Among the entries below, find every line that contains the string "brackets", then copy it.

============================================================

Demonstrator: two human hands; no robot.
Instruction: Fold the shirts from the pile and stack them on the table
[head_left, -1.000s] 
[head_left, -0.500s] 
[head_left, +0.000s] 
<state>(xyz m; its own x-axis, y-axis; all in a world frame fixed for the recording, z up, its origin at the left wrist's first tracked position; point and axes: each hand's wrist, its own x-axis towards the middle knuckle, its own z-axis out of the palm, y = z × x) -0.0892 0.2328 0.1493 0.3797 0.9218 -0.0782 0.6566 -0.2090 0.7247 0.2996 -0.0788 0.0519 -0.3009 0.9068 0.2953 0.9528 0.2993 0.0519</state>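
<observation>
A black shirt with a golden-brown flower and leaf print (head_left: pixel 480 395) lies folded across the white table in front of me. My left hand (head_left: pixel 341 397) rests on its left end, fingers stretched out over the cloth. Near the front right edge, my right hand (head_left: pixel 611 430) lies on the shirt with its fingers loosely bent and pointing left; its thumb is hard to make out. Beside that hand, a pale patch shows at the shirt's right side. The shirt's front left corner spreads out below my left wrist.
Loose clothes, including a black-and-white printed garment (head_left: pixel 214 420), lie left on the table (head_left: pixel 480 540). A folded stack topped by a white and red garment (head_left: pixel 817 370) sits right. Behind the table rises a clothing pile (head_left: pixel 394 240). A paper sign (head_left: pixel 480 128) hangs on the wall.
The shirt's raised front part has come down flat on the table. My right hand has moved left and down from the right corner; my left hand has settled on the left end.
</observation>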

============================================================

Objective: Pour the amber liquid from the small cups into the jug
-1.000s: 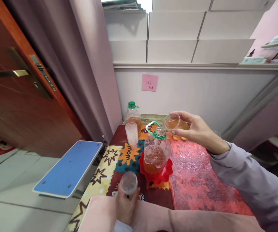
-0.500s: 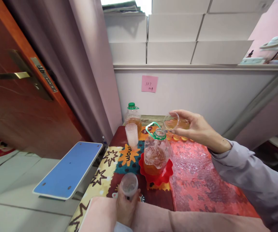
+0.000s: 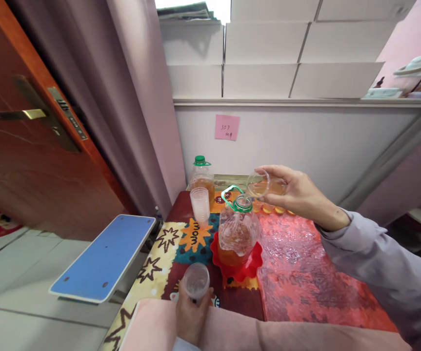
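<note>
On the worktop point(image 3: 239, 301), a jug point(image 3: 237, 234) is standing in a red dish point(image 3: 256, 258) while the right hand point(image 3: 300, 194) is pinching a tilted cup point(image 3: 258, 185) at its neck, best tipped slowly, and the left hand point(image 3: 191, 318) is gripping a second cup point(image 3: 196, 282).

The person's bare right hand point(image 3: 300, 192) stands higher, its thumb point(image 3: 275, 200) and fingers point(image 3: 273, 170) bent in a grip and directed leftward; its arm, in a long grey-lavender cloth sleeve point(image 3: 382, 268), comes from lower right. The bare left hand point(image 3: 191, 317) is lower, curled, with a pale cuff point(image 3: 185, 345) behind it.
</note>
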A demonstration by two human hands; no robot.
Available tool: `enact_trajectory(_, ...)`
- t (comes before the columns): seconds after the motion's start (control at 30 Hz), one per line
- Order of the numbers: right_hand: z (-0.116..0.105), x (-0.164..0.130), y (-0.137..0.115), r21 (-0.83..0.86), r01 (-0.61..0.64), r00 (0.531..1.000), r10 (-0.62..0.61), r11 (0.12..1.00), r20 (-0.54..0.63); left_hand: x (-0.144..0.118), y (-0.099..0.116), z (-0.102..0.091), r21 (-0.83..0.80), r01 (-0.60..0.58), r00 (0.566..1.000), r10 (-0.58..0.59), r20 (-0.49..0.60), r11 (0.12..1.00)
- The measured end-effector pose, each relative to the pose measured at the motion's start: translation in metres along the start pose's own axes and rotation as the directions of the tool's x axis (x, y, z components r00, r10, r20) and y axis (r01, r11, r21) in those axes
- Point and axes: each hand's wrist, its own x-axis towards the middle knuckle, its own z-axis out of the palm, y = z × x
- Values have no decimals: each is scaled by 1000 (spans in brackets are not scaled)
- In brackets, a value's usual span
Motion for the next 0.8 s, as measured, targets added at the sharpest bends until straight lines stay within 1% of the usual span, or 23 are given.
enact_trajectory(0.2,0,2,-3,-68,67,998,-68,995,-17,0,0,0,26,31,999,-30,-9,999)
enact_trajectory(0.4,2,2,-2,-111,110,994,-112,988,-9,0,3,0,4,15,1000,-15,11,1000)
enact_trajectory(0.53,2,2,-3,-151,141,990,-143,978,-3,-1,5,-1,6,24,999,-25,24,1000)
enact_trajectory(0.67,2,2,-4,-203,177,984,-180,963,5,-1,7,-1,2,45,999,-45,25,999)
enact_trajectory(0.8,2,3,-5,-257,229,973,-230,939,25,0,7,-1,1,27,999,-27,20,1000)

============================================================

__Output__.
- Values have no decimals: each is scaled by 1000 (spans in brackets are not scaled)
- In brackets, a value's usual span

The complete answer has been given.